Well, a fixed multiplier is really not the correct solution. As is there is these tests that produce a lot of false flags, and then a bunch that fail to flag significant deviations. Again, you need the Poisson distribution to set reasonable limits.
I agree that Poisson distribution may be a good match. 3.3% probability of an event of 2 collisions is not over the place.
PR please. I'm too busy
OK, I can't build this rep, and I don't think I'll get there without way too much work. So I'm not going to produce a ready-made patch. Also the code in Stats.h looks pretty battle-scarred.
What I can do is make a p-value calculator that can easily be integrated by someone else.
This got a bit more complicated than I thought it would, but I think I have managed to deal with pretty much every eventuality.
Here is the code: https://github.com/NoHatCoder/pValue_for_smhasher
The code is in pvalue.c
, pvalue_junk.c
has some test code and discarded stuff.
The Poisson distribution turns into a bad approximation in cases where there is a lot of collisions, in particular in the countPairs=false mode. So I have added in an exact calculation for that, which potentially require a lot of computation, so there is also a cache of results in order to limit how much it runs.
Then there is a coin flip function specifically for the single bit tests.
The p-values returned by these functions are specifically to interpreted as such: A perfect hash function has x
probability of producing a p-value of x
or lower. This only holds as far as x
is a value that can be produced in the context.
The coin flip function technically return the lower of 2 p-values.
As for interpreting the numbers I'd recommend a light flag-for-further-study at values of 1/10000 and lower, and a heavy flag at 1/1000000.
Hm. I honestly think that "hashing singularity" has been reached. We have bloated hashes like xxhash as well as more elegant hashes like ahash, wyhash and komihash.

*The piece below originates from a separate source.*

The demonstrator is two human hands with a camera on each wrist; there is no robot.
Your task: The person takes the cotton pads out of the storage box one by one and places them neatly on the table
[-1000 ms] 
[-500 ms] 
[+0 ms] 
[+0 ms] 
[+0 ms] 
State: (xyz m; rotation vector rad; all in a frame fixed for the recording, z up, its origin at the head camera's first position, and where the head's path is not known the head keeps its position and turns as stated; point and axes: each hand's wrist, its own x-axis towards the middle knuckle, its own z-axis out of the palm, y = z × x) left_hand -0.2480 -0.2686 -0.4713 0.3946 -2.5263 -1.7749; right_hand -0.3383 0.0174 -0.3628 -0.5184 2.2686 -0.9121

Math has objective limits relative to "minimal" working hashing constructs. It just can't be made simpler and thus more efficient further.
Keyset 'Sparse' - 16-bit keys with up to 9 bits set - 50643 keys (high 32-bit) and (low 32-bit), reports as failed if either has 2 or more collisions. For an ideal hash this will trigger failure with 7.2% probability, that seems like a tad bit too much.
At a glance blake2b-256 and MeowHash are marked with no other failures.